YOUR OBJECTIVE: The reply should hold every line of the data, unchanged and complete.

MATERIAL TO PROCESS Block Start

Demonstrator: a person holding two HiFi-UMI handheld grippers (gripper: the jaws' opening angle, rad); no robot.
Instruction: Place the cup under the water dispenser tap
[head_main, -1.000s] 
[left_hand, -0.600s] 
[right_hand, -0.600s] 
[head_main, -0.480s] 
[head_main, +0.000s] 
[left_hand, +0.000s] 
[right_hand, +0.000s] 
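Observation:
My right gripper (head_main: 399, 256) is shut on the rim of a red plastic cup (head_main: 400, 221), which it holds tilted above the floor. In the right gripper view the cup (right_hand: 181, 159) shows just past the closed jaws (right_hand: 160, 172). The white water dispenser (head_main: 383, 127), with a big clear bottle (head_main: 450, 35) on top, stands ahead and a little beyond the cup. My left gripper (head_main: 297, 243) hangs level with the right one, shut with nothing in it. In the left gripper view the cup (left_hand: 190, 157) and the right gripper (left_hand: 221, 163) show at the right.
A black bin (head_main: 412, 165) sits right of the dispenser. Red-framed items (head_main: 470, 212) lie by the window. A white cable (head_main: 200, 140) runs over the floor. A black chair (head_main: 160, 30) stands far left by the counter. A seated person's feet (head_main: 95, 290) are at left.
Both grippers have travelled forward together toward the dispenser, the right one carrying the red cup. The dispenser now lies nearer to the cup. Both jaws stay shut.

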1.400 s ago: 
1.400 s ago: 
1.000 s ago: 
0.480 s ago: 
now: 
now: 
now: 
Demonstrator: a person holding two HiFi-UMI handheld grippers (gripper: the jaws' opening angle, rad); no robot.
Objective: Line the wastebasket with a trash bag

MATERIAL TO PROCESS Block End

RESULT OF THE TASK:
Demonstrator: a person holding two HiFi-UMI handheld grippers (gripper: the jaws' opening angle, rad); no robot.
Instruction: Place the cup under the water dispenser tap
[head_main, -1.000s] 
[left_hand, -0.600s] 
[right_hand, -0.600s] 
[head_main, -0.480s] 
[head_main, +0.000s] 
[left_hand, +0.000s] 
[right_hand, +0.000s] 
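Observation:
My right gripper (head_main: 399, 256) is shut on the rim of a red plastic cup (head_main: 400, 221), which it holds tilted above the floor. In the right gripper view the cup (right_hand: 181, 159) shows just past the closed jaws (right_hand: 160, 172). The white water dispenser (head_main: 383, 127), with a big clear bottle (head_main: 450, 35) on top, stands ahead and a little beyond the cup. My left gripper (head_main: 297, 243) hangs level with the right one, shut with nothing in it. In the left gripper view the cup (left_hand: 190, 157) and the right gripper (left_hand: 221, 163) show at the right.
A black bin (head_main: 412, 165) sits right of the dispenser. Red-framed items (head_main: 470, 212) lie by the window. A white cable (head_main: 200, 140) runs over the floor. A black chair (head_main: 160, 30) stands far left by the counter. A seated person's feet (head_main: 95, 290) are at left.
Both grippers have travelled forward together toward the dispenser, the right one carrying the red cup. The dispenser now lies nearer to the cup. Both jaws stay shut.
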
1.400 s ago: 
1.400 s ago: 
1.000 s ago: 
0.480 s ago: 
now: 
now: 
now: 
Demonstrator: a person holding two HiFi-UMI handheld grippers (gripper: the jaws' opening angle, rad); no robot.
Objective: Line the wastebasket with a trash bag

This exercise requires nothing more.